La solution retoquée du CNC : quelles perspectives ?
Constatant l’incapacité du marché à apporter une contribution suffisante à un équipement équitable de tous les cinémas de France, le CNC a proposé sa propre démarche. Ce modèle s’inspire de celui des tiers investisseurs et des VPF mais dans une toute autre logique, celle-ci excluant la rentabilité pour un principe de mutualisation et de solidarité, sur le modèle de ses bien connus comptes de soutien. Le CNC prendrait la place de l’opérateur privé dans le cadre de la discussion avec le distributeur, et un VPF fixe correspondant au pic de la circulation du film serait prélevé à chaque distributeur. Son montant serait ainsi calculé sur la constatation du nombre de copies sur la meilleure semaine, et non sur des négociations préalables. Cette somme unique serait versée sur le compte de mutualisation, et chaque exploitation recevrait alors le même taux de participation aux équipements, c’est-à-dire 75% du budget prévisionnel. Ce modèle permet une répartition équitable de l’argent généré par les circulations de copies numériques, tout en apportant l’aide nécessaire à toutes les salles du territoire, et non pas seulement aux plus rentables.
Début février, l’Autorité de la Concurrence a émis un avis défavorable à une telle mesure, prétextant des effets de distorsions de la concurrence. Une intervention publique équivaudrait ainsi à une entrave à la liberté du marché. Il est évident que cet avis est lourd de conséquences, même s’il n’est que consultatif : le CNC ne peut raisonnablement pas aller à son encontre, d’autant que la Commission Européenne, sans surprise, ne voyait pas ce projet d’un très bon œil non plus. Se conformer à cet avis ferait planer une menace mortifère sur l’avenir de tout un pan de l’exploitation indépendante en France, confirmant la toute-puissance du marché sur la notion d’intérêt général et culturel.
Le CNC s’est depuis ravisé en proposant un mode de subvention aux salles dans le besoin. Dans le contexte, cette mesure est nécessaire. Il est tout de même dommageable qu’un système ne nécessitant que peu d’investissement public – l’argent qui circulait était mutualisé par un service public mais provenait exclusivement de fonds privés – ait été retoqué au profit d’un financement qui va, lui, peser sur les fonds publics.

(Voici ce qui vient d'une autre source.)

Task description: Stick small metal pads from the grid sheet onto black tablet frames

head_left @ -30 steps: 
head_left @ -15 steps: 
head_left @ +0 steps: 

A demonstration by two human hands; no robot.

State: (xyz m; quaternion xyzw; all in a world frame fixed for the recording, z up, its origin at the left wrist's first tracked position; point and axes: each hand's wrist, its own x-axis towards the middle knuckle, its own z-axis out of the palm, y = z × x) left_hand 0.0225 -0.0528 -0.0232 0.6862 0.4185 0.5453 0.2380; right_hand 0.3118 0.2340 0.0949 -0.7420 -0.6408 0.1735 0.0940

Il est surtout regrettable de constater une nouvelle fois, et malgré les antécédents récents issus d’une crise économique dont on n’aperçoit que les premiers soubresauts, que la volonté politique et l’intervention publique dans le cadre d’une action d’intérêt général soient empêchés au profit exclusif d’un marché qui prouve pourtant sa défaillance en la matière.